As mentioned in the clip, she was Spike Milligan's agent, and by extension ended up as Terry Nation's agent (there's a lot of backstory about Associated London Scripts here). In which capacity, she negotiated that famous contract that allowed Nation to keep the Dalek rights. All sorts of oddities, from "The Android Invasion" to RTD inventing the Toclafane, crop up as a result of this. As the clip also indicates, her career as a television producer has been very, very successful.

Oh, and the interviewer skims over how she's producing "Sherlock" for her son-in-law, which is a trifle odd.

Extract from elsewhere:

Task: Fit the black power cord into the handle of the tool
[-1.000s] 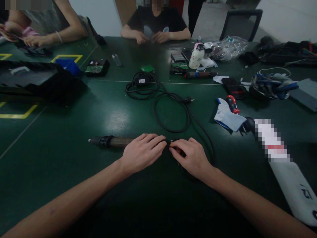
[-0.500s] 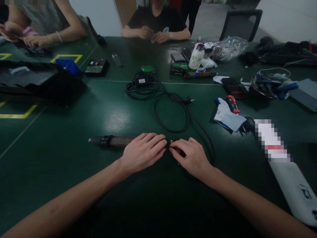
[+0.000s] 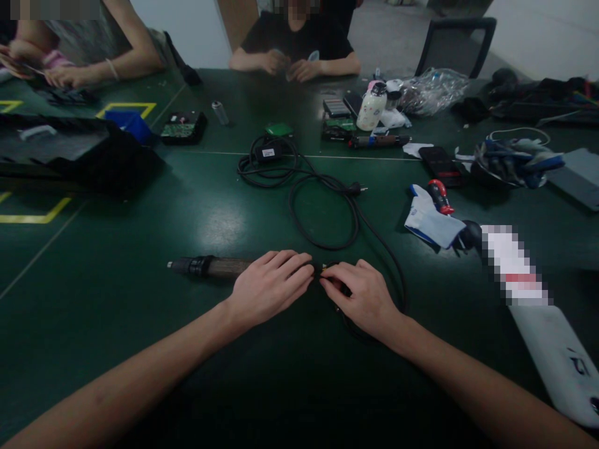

"Civil Defence Information Bulletin"
Ah, public information films - this one actually predates the '70s Charley Says subgenre, but you get the picture. This one's first of a series, made in 1964, prepared to be broadcast in case of nuclear war to tell people what to do next. Fortunately there wasn't ever cause to air it.

In light of the idea that life might be continuable at all after a nuclear disaster (see also: Raymond Briggs' "When the Wind Blows"), Terry Nation's ideas about radiation and science in general seem perfectly sensible by comparison.

"Special Sound - Dick Mills and Brian Hodgson"
Really, a good clip of Raymond Cusick would have been apt, but he's hard to find on video.  There was a nice Confidential with him in it back when they were still doing those, but not for this story, funnily enough. So some fun with the Pebble Mill ring modulators seemed in order instead.

"More Special Sound"
To round off with the crushingly inevitable - by the time the year ended, both Beatlemania and Dalekmania were off to the races. Beloved national institutions after a tentative start making a good showing for themselves, etc. etc. Screaming fans. Etc.

However, since half of this post has been about British comedy anyway, here's a suitable version of "She Loves You".

2 comments:

Will said...

Sue Vertue, Beryl's daughter is producing Sherlock.

Dorothy Ail said...

Indeed. So is Beryl. It's a family project, really.